One in five young people across Australia have trouble controlling their anger, according to headspace, the National Youth Mental Health Foundation.
headspace clinicians believe the signs and symptoms of anger may be drastically impacting the day-to-day lives of many 12 to 25 year olds.
headspace Youth Advocate, Taz Clay, 18, said anger took a severe toll on his life when he was kicked out of home, and escalated after he lost his mum in a car accident.
“That was a whole new level of anger, I’ve never experienced anything like it. The intense feeling of wanting to hurt the driver who took her,” Taz said.
“My anger made people not want to hang around me, I was always talking about this hate towards this person or that person. There are a lot of other things that go on with anger – but once you start ironing those things out, other things will iron out with it. Finding strategies around anger as early as possible is a good thing,”.

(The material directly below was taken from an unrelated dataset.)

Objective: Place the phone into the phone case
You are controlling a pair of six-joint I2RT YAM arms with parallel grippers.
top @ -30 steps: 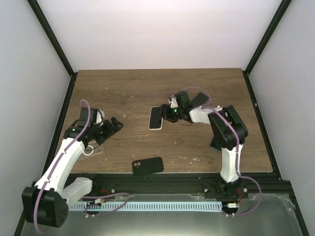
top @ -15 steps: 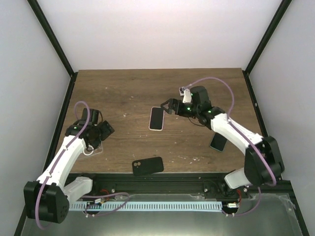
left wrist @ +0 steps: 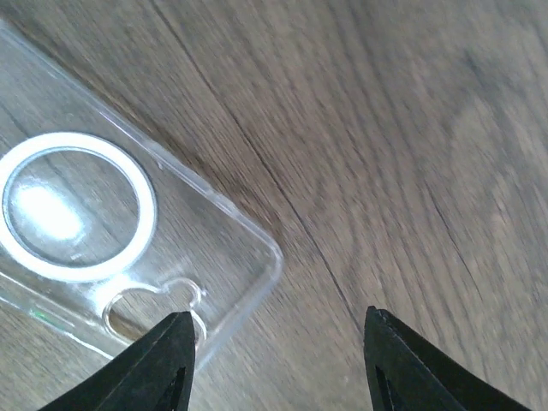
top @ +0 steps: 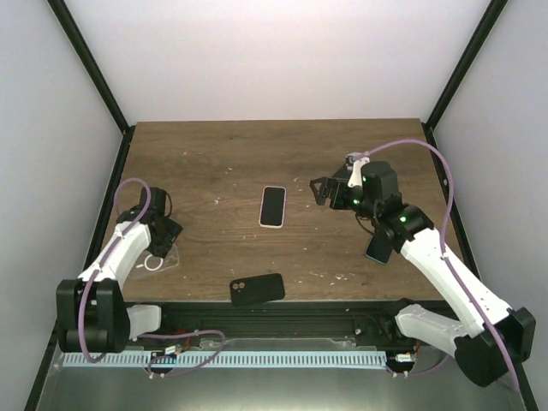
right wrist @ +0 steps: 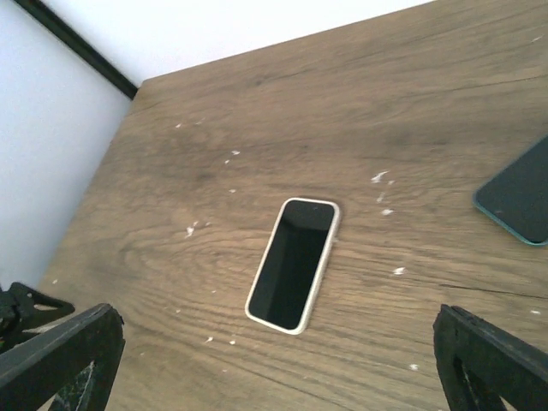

Vikki Ryall, headspace Head of Clinical Practice, said anger can become a problem for the young person when it occurs frequently, is at high intensity and leads to outbursts or violent behaviour.
“It’s important that people listen to their anger and think about what to do before acting,” Ms Ryall said. “Working out what anger means is a much better solution than acting without thinking.” However Ms Ryall reiterated that the expression and experience of anger is a normal emotional function. “Learning to be aware of emotions and to express them appropriately is a part of good mental health.”
headspace clinicians have also stressed the importance between anger and aggression; where anger is a feeling, while aggression and violence are actions.
Ms Ryall said one does not necessarily lead to the other. “Anger can sometimes be intense and overwhelming, but it doesn't mean that you will become violent or aggressive.”
Anger in itself is not a problem and can be a common sign of distress, which may be masking sadness or depression. If you feel angry a lot or have trouble controlling your anger it may be helpful to seek support.
- For young people, a good starting point can be talking with parents, teachers or friends about how the anger can be managed. If the anger is a result of bullying or harassment, counsellors or welfare officers can help to manage the situation.
- It’s important for parents, teachers and friends to talk to young people about their anger. Opening up the lines of communication can lead to ideas about how the anger can be better managed or treated.
- Anger is a normal, healthy emotion.
- Problematic anger is not a mental health diagnosis. Individuals who experience chronic or intense anger or have problems expressing anger experience significant psychological distress.